ACTION ITEM:
Beginning with the first line, please return the entries exactly through the line that contains "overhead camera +", and leave out all later lines.

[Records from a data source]
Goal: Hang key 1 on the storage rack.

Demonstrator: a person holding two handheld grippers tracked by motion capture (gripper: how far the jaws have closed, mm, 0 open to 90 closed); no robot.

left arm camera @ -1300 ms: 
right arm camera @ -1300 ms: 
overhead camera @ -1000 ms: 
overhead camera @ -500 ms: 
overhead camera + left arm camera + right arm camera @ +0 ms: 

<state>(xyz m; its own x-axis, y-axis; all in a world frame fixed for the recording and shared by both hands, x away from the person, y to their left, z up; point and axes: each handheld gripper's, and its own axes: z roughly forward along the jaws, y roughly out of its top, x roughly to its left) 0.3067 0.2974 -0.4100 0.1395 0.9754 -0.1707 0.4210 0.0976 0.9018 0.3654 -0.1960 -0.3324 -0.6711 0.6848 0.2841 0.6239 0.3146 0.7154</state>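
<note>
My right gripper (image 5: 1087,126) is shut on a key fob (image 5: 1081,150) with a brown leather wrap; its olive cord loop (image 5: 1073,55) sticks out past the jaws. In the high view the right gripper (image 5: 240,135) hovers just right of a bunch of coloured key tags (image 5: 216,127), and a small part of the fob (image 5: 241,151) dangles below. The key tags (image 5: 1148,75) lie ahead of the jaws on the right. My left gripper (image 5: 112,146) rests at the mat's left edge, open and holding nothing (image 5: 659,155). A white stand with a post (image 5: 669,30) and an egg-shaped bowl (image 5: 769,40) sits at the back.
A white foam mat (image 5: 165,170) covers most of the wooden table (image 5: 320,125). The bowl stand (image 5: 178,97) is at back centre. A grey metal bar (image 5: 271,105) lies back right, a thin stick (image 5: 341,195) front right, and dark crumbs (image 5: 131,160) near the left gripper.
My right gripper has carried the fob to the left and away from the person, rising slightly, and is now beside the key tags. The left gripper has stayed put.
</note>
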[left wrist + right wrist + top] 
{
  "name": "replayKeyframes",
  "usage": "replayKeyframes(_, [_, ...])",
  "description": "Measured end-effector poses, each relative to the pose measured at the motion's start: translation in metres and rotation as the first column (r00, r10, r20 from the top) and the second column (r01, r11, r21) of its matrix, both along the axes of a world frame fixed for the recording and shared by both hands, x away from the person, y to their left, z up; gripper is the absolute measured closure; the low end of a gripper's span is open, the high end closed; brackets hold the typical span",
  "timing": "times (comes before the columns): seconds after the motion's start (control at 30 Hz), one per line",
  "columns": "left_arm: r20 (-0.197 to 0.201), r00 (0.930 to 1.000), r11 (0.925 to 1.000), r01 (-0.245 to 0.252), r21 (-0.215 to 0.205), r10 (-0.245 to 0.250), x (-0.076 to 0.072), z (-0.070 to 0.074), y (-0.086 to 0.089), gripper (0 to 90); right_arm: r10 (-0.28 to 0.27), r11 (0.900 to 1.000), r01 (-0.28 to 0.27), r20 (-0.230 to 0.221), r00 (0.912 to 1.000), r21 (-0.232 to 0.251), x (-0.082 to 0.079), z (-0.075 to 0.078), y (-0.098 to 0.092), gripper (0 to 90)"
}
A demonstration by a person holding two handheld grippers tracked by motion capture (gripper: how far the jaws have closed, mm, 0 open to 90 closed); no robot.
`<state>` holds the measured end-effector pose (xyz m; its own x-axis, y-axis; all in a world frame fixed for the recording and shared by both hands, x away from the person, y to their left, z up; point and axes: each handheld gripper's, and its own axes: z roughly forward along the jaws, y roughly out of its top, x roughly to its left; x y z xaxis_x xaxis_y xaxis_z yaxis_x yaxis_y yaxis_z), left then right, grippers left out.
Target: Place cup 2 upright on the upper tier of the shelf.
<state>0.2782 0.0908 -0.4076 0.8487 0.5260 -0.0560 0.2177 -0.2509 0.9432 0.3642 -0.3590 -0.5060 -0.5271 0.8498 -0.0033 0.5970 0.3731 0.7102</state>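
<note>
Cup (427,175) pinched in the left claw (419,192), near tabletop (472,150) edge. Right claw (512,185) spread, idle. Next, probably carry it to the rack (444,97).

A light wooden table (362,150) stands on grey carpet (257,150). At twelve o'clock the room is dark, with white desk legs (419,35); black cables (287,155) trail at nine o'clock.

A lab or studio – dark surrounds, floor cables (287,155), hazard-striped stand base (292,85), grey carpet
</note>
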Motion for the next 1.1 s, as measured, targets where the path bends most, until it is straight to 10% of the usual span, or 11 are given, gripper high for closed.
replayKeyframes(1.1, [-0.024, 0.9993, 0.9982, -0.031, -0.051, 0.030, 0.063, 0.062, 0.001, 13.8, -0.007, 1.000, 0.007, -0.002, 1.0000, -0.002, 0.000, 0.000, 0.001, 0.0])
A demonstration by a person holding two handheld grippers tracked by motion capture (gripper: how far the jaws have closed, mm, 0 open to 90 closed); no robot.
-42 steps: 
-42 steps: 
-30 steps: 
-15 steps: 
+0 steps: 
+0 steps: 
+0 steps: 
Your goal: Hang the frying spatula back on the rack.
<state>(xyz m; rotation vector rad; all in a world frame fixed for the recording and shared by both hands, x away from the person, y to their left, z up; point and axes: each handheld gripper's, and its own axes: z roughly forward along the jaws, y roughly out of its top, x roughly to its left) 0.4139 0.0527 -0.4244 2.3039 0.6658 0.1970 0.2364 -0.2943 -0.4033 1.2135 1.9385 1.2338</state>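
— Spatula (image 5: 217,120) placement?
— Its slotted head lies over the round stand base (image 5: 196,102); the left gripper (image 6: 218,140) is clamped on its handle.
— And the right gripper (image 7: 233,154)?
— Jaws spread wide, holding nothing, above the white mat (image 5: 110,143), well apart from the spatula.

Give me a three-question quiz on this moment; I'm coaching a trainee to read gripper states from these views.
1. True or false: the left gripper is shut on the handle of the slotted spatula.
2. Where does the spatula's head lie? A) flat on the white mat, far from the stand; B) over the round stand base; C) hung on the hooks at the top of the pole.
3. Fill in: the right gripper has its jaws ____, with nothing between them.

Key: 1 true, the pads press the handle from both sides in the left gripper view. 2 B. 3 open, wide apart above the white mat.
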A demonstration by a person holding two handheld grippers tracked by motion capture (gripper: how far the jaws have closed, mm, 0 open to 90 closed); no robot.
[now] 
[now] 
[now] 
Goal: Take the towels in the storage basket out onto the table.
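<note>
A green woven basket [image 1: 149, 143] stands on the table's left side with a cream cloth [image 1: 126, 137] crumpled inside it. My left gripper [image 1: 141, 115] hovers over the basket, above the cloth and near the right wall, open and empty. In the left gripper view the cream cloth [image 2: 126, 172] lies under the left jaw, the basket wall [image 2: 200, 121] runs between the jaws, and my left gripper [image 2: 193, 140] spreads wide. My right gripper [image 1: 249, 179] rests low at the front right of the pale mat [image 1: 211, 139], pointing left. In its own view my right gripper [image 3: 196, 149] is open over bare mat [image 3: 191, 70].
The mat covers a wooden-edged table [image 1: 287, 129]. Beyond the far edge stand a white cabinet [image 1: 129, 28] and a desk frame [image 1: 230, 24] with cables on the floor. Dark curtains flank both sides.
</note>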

RESPONSE AREA:
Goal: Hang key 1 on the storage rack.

Demonstrator: a person holding two handheld grippers tracked by motion capture (gripper: how far the jaws have closed, mm, 0 open to 90 closed); no robot.

left arm camera @ -1300 ms: 
right arm camera @ -1300 ms: 
overhead camera @ -1000 ms: 
overhead camera @ -500 ms: 
overhead camera + left arm camera + right arm camera @ +0 ms: 

With this, there is nothing more to the exercise.